**Task to complete:** Repeat back the listing below, word for word and in full.

**Data section:**

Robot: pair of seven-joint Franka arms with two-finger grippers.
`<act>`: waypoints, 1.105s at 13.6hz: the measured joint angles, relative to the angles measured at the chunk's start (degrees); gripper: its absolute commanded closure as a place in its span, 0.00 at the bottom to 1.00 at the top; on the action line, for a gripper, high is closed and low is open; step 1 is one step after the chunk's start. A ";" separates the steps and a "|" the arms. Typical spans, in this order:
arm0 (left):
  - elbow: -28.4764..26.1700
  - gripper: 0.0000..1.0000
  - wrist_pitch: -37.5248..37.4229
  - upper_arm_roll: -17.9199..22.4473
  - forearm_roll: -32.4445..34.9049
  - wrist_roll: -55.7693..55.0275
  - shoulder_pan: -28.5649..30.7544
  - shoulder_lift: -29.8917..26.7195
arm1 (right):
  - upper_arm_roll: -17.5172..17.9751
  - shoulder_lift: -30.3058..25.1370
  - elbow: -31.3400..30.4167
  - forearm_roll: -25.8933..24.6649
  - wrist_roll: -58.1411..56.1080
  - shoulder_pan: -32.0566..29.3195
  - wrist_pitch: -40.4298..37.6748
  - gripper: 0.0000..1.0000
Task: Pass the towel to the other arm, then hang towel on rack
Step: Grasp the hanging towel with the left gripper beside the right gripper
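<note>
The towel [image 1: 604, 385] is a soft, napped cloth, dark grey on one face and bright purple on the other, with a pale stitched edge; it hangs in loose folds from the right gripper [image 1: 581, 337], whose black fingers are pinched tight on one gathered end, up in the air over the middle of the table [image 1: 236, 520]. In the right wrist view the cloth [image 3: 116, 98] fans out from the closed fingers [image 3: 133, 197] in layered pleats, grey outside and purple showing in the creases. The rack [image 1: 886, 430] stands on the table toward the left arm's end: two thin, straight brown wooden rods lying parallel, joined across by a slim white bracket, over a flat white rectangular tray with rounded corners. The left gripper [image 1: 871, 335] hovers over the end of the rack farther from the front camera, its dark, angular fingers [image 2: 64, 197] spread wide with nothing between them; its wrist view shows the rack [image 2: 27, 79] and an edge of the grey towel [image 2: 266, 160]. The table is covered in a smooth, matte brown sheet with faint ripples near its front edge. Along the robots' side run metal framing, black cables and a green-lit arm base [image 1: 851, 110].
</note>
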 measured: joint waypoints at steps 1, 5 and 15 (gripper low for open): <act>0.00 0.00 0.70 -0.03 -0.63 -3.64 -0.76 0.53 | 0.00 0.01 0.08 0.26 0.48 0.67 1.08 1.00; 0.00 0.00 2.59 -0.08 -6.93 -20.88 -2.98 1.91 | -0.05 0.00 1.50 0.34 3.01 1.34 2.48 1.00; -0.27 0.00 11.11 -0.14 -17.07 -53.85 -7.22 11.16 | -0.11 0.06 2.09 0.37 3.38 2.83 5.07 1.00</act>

**The completed task:**
Robot: pair of seven-joint Franka arms with two-finger grippers.
`<act>`: waypoints, 1.105s at 13.6hz: the measured joint angles, relative to the angles measured at the chunk's start (degrees); gripper: its absolute commanded closure as a place in its span, 0.00 at the bottom to 1.00 at the top; on the action line, for a gripper, high is closed and low is open; step 1 is one step after the chunk's start. A ";" separates the steps and a "|" the arms. Typical spans, in this order:
arm0 (left):
  - elbow: -28.4764..26.1700
  - gripper: 0.0000..1.0000
  - wrist_pitch: -37.5248..37.4229
  - upper_arm_roll: -17.9199..22.4473
  - forearm_roll: -32.4445..34.9049
  - wrist_roll: -55.7693..55.0275
  - shoulder_pan: -28.5649..30.7544
  - shoulder_lift: -29.8917..26.7195
arm1 (right):
  - upper_arm_roll: -17.5172..17.9751
  - shoulder_lift: -30.3058..25.1370
  - elbow: -31.3400..30.4167
  - forearm_roll: -25.8933..24.6649
  - wrist_roll: -58.1411..56.1080
  - shoulder_pan: -32.0566..29.3195
  - wrist_pitch: -40.4298..37.6748
  - gripper: 0.0000..1.0000
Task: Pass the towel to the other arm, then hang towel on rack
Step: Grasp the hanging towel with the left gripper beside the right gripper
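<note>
The towel [image 1: 604, 385] is a soft, napped cloth, dark grey on one face and bright purple on the other, with a pale stitched edge; it hangs in loose folds from the right gripper [image 1: 581, 337], whose black fingers are pinched tight on one gathered end, up in the air over the middle of the table [image 1: 236, 520]. In the right wrist view the cloth [image 3: 116, 98] fans out from the closed fingers [image 3: 133, 197] in layered pleats, grey outside and purple showing in the creases. The rack [image 1: 886, 430] stands on the table toward the left arm's end: two thin, straight brown wooden rods lying parallel, joined across by a slim white bracket, over a flat white rectangular tray with rounded corners. The left gripper [image 1: 871, 335] hovers over the end of the rack farther from the front camera, its dark, angular fingers [image 2: 64, 197] spread wide with nothing between them; its wrist view shows the rack [image 2: 27, 79] and an edge of the grey towel [image 2: 266, 160]. The table is covered in a smooth, matte brown sheet with faint ripples near its front edge. Along the robots' side run metal framing, black cables and a green-lit arm base [image 1: 851, 110].
</note>
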 measured: joint waypoints at steps 1, 5 and 15 (gripper low for open): <act>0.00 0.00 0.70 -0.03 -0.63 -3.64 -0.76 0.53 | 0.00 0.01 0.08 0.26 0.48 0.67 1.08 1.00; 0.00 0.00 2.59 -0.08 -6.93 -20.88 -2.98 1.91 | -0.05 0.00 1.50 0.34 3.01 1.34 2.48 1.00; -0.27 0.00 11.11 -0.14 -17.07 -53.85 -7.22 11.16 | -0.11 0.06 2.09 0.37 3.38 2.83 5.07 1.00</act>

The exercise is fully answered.